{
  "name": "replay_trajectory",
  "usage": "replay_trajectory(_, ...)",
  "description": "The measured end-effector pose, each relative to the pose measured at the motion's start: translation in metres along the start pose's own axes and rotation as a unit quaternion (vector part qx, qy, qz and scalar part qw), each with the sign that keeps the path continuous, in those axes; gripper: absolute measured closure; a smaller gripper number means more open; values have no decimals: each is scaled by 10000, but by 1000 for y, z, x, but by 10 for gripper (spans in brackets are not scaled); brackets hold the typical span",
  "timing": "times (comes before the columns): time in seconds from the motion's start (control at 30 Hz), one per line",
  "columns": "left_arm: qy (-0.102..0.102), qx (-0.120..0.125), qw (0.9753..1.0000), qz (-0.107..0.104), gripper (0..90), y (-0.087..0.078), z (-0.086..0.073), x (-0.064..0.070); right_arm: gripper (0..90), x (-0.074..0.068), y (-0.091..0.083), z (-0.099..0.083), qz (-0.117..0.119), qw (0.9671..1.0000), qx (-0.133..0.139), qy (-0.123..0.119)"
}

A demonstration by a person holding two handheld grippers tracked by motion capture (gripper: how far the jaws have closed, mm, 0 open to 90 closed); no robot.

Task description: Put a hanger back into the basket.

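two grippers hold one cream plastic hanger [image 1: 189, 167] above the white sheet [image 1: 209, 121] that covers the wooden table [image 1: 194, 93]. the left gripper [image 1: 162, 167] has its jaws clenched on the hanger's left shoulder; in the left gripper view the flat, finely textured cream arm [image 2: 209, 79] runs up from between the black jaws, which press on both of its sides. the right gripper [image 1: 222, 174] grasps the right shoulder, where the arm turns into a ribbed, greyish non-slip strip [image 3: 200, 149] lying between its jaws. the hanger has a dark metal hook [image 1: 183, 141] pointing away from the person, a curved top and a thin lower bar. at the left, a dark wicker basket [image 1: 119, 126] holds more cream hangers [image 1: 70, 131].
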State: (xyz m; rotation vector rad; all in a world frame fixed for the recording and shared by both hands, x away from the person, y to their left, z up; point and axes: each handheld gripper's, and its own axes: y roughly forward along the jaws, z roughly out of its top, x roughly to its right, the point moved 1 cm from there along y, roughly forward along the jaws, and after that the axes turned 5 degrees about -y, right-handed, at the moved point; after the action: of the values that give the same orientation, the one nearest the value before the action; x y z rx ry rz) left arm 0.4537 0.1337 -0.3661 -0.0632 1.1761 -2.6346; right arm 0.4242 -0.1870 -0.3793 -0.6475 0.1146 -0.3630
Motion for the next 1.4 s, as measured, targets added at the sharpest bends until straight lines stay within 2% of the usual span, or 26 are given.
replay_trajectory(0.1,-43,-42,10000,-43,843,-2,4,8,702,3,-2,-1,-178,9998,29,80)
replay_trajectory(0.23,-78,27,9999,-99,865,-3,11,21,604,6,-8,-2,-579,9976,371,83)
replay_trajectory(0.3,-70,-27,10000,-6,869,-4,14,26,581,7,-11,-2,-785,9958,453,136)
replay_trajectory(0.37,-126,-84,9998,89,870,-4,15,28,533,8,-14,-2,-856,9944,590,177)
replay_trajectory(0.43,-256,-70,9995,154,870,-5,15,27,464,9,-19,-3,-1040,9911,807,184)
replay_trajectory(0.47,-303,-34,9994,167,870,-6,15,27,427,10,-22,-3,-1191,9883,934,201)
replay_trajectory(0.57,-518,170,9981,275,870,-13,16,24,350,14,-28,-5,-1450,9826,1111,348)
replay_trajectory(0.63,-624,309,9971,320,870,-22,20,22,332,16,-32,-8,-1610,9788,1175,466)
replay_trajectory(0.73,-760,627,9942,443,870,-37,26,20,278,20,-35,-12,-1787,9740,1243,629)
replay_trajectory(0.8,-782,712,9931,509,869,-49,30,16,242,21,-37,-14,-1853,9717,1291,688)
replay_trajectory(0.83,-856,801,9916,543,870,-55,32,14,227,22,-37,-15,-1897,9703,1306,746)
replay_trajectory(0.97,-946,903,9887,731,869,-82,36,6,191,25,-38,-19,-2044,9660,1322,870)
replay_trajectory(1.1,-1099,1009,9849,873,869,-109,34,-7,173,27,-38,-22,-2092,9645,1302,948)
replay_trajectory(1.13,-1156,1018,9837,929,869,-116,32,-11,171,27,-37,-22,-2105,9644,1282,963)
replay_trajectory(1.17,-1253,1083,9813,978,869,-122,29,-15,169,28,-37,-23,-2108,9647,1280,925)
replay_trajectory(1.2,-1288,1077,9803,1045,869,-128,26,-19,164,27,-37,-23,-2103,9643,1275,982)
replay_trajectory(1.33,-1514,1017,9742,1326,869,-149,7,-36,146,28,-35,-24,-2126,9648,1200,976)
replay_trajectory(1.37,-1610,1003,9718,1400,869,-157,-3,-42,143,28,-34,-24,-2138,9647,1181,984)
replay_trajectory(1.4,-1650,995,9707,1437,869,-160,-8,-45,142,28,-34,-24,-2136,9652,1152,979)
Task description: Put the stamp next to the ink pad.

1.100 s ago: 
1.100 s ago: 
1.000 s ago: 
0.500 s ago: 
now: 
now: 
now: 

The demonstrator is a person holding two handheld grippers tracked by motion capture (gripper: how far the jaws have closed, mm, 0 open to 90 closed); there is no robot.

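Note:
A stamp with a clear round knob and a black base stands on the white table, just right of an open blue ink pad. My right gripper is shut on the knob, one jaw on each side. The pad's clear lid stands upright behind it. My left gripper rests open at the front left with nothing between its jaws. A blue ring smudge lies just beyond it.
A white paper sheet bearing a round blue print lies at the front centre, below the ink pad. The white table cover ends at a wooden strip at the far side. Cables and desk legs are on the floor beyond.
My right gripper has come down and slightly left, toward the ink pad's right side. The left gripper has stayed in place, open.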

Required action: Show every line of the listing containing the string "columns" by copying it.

Written answer:
  "timing": "times (comes before the columns): time in seconds from the motion's start (control at 30 Hz), one per line",
  "columns": "left_arm: qy (-0.102..0.102), qx (-0.120..0.125), qw (0.9753..1.0000), qz (-0.107..0.104), gripper (0..90), y (-0.087..0.078), z (-0.086..0.073), x (-0.064..0.070); right_arm: gripper (0..90), x (-0.074..0.068), y (-0.091..0.083), z (-0.099..0.083), qz (-0.117..0.119), qw (0.9671..1.0000), qx (-0.133..0.139), qy (-0.123..0.119)"

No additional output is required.